In the data below, find every line that has the string "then", and copy it.
(THE INPUT begins)
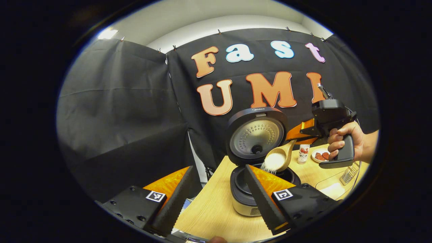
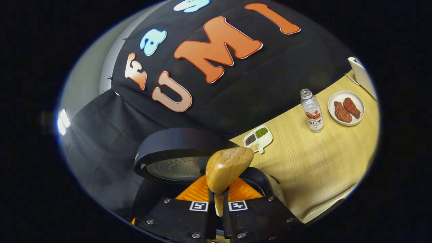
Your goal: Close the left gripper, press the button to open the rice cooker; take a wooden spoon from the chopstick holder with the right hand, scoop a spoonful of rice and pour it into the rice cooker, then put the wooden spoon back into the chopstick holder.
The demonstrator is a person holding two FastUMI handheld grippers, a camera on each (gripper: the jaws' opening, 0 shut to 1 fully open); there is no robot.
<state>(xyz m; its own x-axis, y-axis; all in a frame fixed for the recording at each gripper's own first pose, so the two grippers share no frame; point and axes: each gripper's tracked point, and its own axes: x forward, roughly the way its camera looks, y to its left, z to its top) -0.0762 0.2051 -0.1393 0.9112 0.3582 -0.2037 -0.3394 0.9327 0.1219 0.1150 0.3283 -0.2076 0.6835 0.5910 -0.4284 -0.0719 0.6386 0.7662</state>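
Observation:
The rice cooker [image 1: 243, 201] stands on the wooden table with its lid [image 1: 256, 135] swung up. Over the pot, the wooden spoon [image 1: 278, 158] is tilted and white rice is spilling from it into the cooker. My right gripper [image 1: 292, 137], held by a hand [image 1: 347, 140], is shut on the spoon's handle. In the right gripper view the spoon's [image 2: 227, 168] rounded back faces me above my right gripper [image 2: 218, 190], with the lid [image 2: 179, 158] to its left. My left gripper [image 1: 217, 202] hangs open in front of the cooker, holding nothing.
A small bottle [image 2: 312, 113] and a white plate [image 2: 357, 101] with red pieces stand at the back of the table. A divided dish [image 2: 258, 138] of beans lies near the cooker. A clear holder [image 1: 349, 173] and a white tray [image 1: 332, 189] sit at the right.

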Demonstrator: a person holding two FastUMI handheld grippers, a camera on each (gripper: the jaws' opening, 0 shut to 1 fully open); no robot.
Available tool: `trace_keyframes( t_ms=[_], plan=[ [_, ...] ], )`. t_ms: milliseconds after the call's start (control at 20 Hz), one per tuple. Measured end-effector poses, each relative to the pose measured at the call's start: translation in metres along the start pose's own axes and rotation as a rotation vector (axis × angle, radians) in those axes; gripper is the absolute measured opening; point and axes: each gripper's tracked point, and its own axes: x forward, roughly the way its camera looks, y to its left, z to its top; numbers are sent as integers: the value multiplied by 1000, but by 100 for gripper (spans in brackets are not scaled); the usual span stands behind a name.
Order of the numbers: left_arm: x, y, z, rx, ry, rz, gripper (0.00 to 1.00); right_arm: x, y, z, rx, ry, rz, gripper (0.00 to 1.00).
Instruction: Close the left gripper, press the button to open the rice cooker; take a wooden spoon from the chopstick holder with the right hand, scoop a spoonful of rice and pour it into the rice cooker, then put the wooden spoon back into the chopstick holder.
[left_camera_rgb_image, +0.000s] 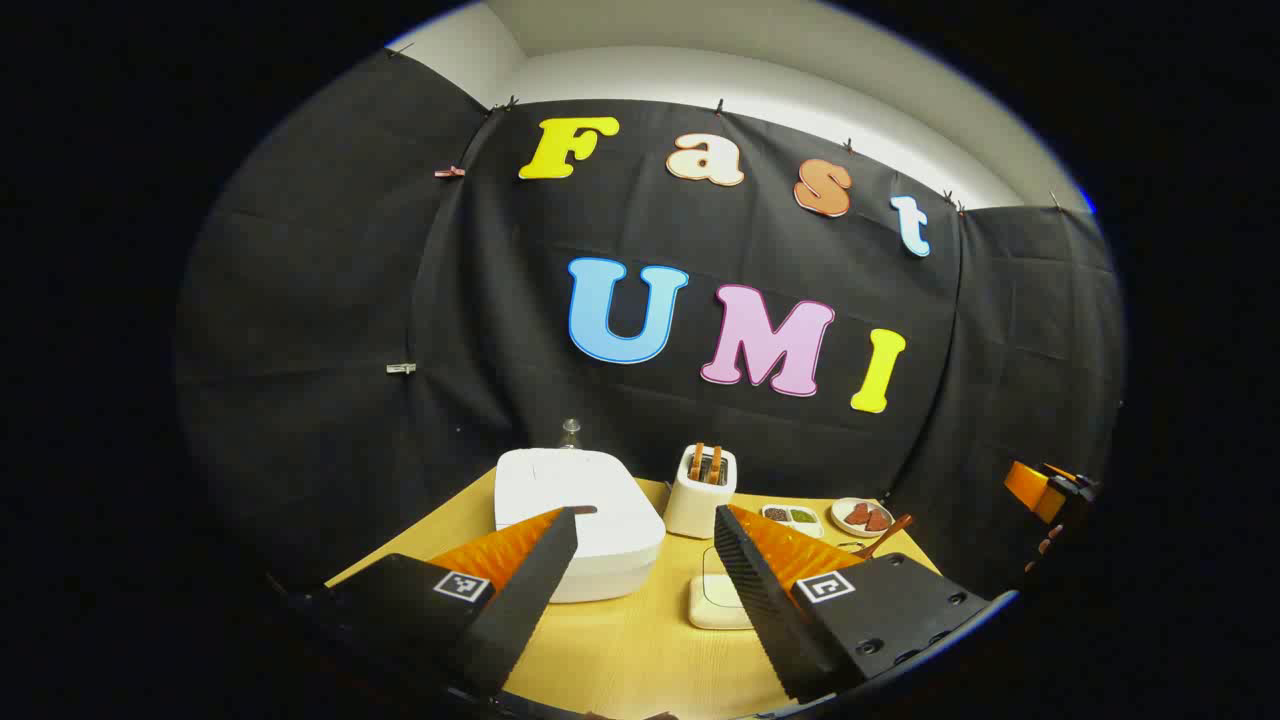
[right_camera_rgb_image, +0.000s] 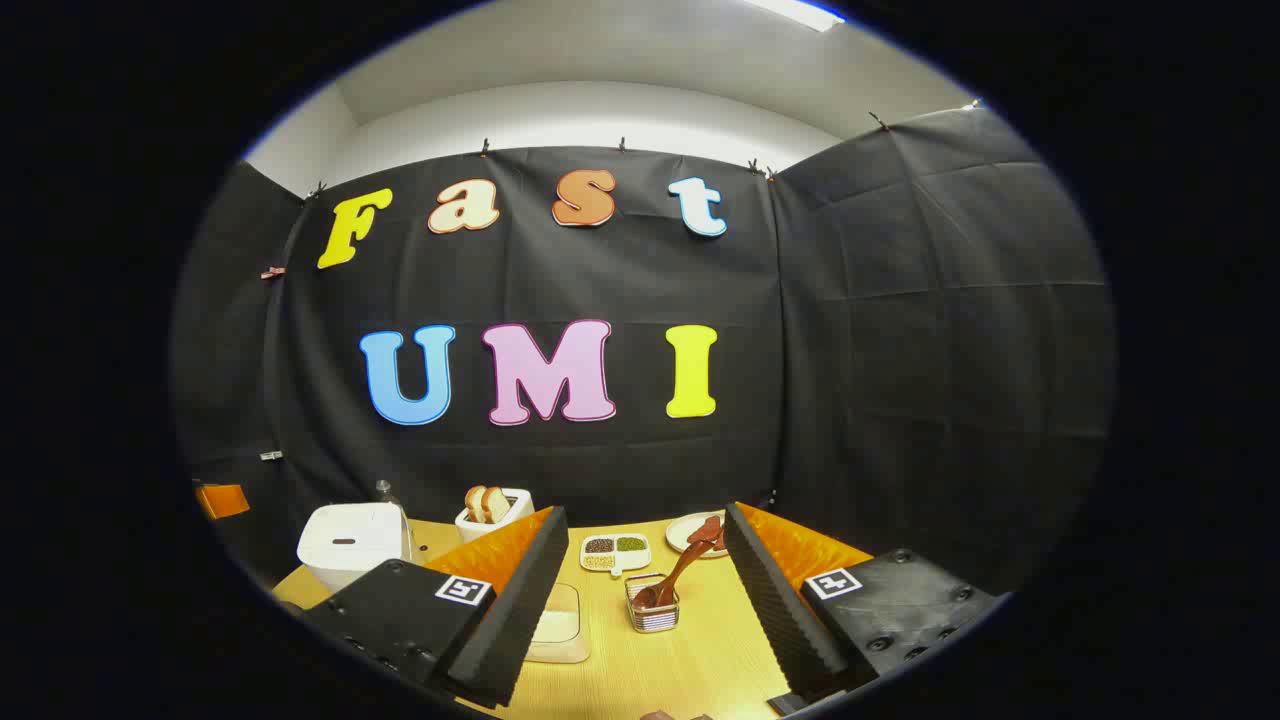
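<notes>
Your left tongs (left_camera_rgb_image: 645, 535) stand wide open, above the surface (left_camera_rgb_image: 620, 650) and short of the rice cooker (left_camera_rgb_image: 580, 520); press like this and the button could slip between the fingers, so shut them first. The cooker is a white, rounded box with its lid down, at the left of the surface, beside the toaster (left_camera_rgb_image: 700, 490). Your right tongs (right_camera_rgb_image: 645, 550) are open and empty too, aimed at the chopstick holder (right_camera_rgb_image: 652, 612), a small clear cup near the middle. The wooden spoon (right_camera_rgb_image: 683, 570) leans in it, handle tilted up to the right; a careless grab could tip the light holder over.
</notes>
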Motion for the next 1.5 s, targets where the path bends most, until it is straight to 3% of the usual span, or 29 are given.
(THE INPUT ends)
*FINISHED TASK:*
Your goal: Close the left gripper, press the button to open the rice cooker; take a wooden spoon from the chopstick holder with the right hand, scoop a spoonful of rice and pour it into the rice cooker, then put the wooden spoon back into the chopstick holder.
Instruction: Close the left gripper, press the button to open the rice cooker; take a wooden spoon from the chopstick holder with the right hand, scoop a spoonful of rice and pour it into the rice cooker, then put the wooden spoon back into the chopstick holder.

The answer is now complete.